**Aim of the exercise**. Look for "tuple" in the records and copy every line that has it.

Stored items
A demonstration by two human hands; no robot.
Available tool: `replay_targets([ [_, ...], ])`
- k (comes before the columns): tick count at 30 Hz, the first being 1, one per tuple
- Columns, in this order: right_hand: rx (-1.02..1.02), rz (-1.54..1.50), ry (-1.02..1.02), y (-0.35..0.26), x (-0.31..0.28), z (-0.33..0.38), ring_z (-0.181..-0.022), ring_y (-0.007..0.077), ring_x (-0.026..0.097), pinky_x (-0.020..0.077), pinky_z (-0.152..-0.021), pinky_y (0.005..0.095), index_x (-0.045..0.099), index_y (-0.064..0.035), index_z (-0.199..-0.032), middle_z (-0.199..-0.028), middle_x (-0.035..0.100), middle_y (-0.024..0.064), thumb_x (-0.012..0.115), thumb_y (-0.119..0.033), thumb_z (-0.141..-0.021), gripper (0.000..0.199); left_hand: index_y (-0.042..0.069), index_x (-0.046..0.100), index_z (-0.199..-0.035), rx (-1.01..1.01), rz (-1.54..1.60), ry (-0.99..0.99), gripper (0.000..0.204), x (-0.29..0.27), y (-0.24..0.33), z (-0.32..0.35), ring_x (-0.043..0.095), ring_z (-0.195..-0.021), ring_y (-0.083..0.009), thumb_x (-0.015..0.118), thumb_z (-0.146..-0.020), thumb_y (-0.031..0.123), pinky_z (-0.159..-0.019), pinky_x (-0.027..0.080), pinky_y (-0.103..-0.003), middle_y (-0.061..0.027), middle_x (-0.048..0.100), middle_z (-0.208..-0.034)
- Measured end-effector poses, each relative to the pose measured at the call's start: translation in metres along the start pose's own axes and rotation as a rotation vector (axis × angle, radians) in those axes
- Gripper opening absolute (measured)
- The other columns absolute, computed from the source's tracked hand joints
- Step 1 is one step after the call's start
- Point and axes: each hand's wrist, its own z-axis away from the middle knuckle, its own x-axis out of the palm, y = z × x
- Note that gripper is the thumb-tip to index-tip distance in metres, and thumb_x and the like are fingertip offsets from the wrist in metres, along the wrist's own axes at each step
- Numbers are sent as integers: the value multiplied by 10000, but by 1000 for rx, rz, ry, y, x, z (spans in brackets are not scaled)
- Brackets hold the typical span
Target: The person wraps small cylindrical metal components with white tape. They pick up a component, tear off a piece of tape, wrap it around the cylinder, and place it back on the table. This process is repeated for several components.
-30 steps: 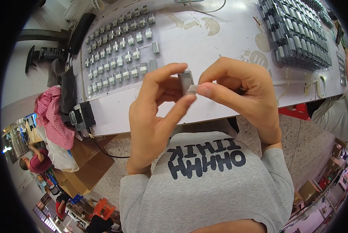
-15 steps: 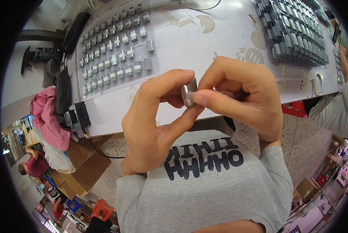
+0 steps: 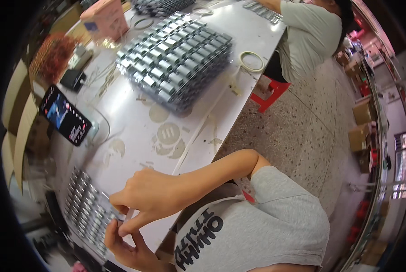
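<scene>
My right hand (image 3: 150, 195) reaches across to the tray's edge, fingers bent and thumb pointing down toward the left fingertips. Just below it is my left hand (image 3: 130, 249), its thumb and fingers closed in a pinch. The fingertips of both hands nearly meet. A small pale sliver shows between them, but what they hold is mostly hidden and blurred. Beside the hands, a clear plastic tray (image 3: 87, 211) carries rows of small silver metal cylinders, several with pale bands.
A tall stack of filled trays (image 3: 175, 63) stands farther along the white table (image 3: 144, 158). Around it are a lit phone (image 3: 66, 115) on a stand, a tape roll (image 3: 252, 61) and a pink bin (image 3: 104, 20). Past a red stool (image 3: 272, 94), a co-worker (image 3: 309, 34) sits at the table's edge.
The view has swung to the right, so my hands now appear at lower left, close to the tray. The metal cylinder seen in my left fingers before is no longer clearly visible.
</scene>
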Motion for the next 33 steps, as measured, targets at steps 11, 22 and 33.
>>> replay_targets([
  [11, -107, -598, -140, -1, -9, 5, -562, 146, 549, 406, -533, 273, 521, -8, -836, -610, 579, 64, 564, -220, -801, 219, -37, 415, -1171, 17, 193, 36, 428, 4, 12, 3, 423, -597, -98, 363, -894, 285, -546, 363, -216, -58, 494, -779],
  [22, -146, -692, 80, 1, 2, 9, -444, 103, 472, 354, -435, 226, 538, -9, -785, -505, 487, 12, 623, -227, -771, 235, 18, 354, -1284, 22, -55, -115, 434, 8, 31, -9, 521, -650, -122, 179, -946, 226, -616, 446, -252, -115, 544, -777],
  [33, -107, -306, 138, 7, -7, 16, -491, 151, 487, 360, -450, 277, 553, -39, -724, -554, 509, 63, 629, -270, -753, 245, -41, 459, -1085, 4, 351, -210, 450, 1, -8, -9, 573, -795, -183, 623, -669, -84, -708, 480, -270, -132, 530, -987],
])
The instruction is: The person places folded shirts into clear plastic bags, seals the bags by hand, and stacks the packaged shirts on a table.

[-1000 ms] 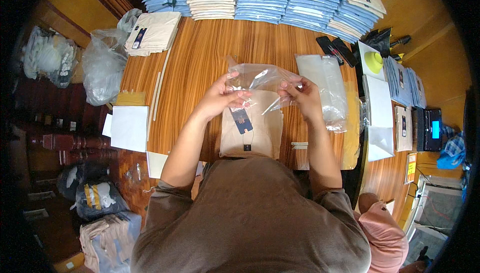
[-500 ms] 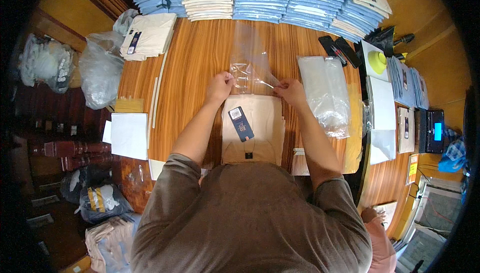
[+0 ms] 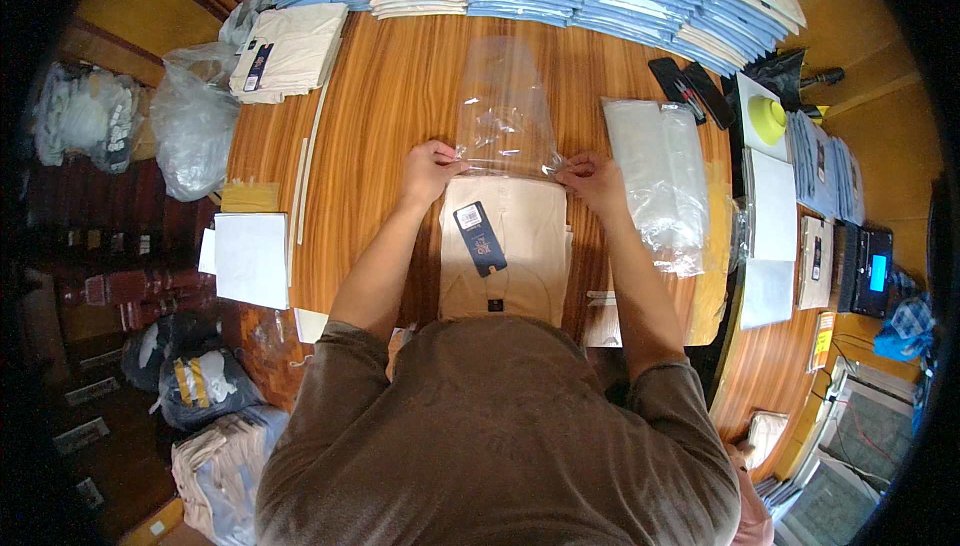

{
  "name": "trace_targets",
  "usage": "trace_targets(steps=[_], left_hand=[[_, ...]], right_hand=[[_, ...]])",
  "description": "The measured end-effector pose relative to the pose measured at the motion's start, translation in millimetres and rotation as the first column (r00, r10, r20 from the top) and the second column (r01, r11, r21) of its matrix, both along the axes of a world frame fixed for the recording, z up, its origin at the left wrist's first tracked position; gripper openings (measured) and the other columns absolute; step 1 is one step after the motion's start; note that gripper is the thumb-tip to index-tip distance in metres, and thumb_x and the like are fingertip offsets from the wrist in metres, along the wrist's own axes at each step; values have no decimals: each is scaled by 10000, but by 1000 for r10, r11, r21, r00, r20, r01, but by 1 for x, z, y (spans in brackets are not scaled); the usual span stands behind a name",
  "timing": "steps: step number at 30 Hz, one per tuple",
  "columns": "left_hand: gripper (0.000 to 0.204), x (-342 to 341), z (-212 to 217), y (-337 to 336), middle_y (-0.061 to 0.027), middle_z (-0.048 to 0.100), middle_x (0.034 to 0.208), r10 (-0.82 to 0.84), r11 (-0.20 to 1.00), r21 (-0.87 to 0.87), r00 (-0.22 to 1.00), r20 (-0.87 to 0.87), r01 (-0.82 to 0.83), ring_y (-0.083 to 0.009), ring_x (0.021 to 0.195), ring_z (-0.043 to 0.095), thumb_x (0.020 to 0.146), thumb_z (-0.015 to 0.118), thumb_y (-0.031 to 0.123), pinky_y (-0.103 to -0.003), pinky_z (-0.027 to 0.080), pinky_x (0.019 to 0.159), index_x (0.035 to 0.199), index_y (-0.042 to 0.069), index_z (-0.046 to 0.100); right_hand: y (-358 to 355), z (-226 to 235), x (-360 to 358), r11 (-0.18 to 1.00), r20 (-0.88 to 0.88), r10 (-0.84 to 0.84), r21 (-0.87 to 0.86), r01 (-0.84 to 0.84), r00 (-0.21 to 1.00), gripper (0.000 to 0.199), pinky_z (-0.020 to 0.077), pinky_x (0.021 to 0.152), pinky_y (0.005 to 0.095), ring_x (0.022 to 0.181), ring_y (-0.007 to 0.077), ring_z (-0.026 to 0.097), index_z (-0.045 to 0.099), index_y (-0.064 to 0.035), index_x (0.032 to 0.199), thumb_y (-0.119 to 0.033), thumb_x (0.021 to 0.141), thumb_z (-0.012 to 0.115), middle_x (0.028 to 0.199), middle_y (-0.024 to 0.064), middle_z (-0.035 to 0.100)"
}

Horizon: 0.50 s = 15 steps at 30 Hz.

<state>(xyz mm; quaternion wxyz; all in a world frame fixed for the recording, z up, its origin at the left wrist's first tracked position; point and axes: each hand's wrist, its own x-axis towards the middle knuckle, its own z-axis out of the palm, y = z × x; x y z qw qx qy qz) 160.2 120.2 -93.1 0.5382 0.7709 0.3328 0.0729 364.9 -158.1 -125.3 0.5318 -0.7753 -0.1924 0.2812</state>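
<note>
Both forearms reach toward 12 o'clock, elbows bent. Left hand [image 3: 430,168] and right hand [image 3: 593,180] level, fingers pinched shut, knuckles up, well apart.

Torso hides the garment's [image 3: 505,246] hem, seemingly.

Bright even light, sharp centre, fisheye bending, dark vignetted corners

The clear plastic bag [image 3: 505,106], earlier lifted and crumpled between both hands, now lies flat toward twelve o'clock, its mouth at the folded beige shirt [image 3: 505,246].
</note>
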Motion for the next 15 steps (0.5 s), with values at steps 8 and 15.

**Worked solution**.
- k (comes before the columns): tick count at 30 Hz, the first being 1, one per tuple
  "timing": "steps: step number at 30 Hz, one per tuple",

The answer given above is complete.